TASK DESCRIPTION
Exact copy, no pictures: repeat the data that follows.

SUPPLIED MATERIAL
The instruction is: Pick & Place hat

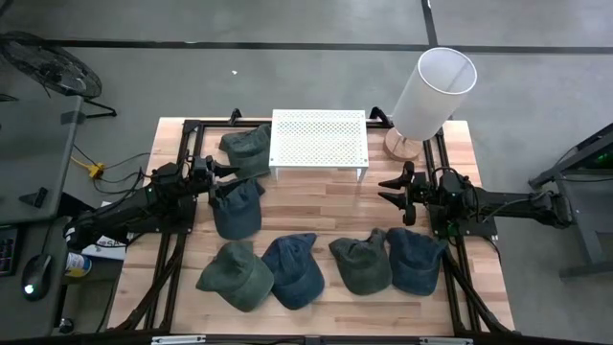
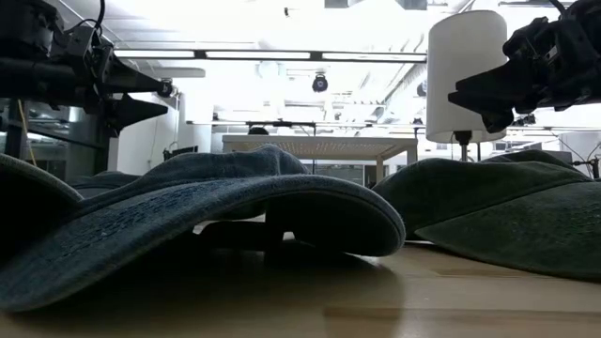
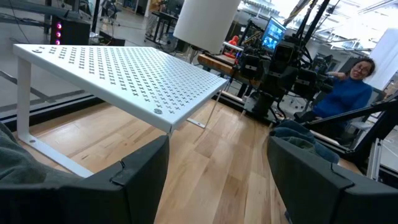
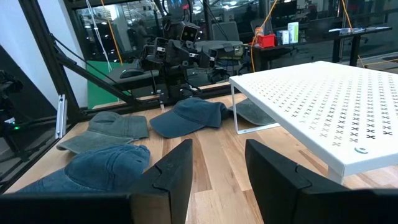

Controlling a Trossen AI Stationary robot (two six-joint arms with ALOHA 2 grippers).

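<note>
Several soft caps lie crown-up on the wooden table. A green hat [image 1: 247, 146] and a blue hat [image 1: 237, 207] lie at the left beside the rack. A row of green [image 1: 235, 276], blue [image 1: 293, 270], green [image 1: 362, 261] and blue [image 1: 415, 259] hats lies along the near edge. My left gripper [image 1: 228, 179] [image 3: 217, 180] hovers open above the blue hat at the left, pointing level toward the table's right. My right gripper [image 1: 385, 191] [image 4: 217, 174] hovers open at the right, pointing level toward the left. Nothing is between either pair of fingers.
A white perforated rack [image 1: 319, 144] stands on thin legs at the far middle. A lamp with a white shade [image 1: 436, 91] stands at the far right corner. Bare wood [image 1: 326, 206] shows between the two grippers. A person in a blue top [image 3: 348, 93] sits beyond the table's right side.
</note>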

RESULT BELOW
The instruction is: Pick & Place hat


Controlling a Trossen AI Stationary robot (two six-joint arms with ALOHA 2 grippers).

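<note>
Several soft caps lie crown-up on the wooden table. A green hat [image 1: 247, 146] and a blue hat [image 1: 237, 207] lie at the left beside the rack. A row of green [image 1: 235, 276], blue [image 1: 293, 270], green [image 1: 362, 261] and blue [image 1: 415, 259] hats lies along the near edge. My left gripper [image 1: 228, 179] [image 3: 217, 180] hovers open above the blue hat at the left, pointing level toward the table's right. My right gripper [image 1: 385, 191] [image 4: 217, 174] hovers open at the right, pointing level toward the left. Nothing is between either pair of fingers.
A white perforated rack [image 1: 319, 144] stands on thin legs at the far middle. A lamp with a white shade [image 1: 436, 91] stands at the far right corner. Bare wood [image 1: 326, 206] shows between the two grippers. A person in a blue top [image 3: 348, 93] sits beyond the table's right side.
</note>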

The required answer is now complete.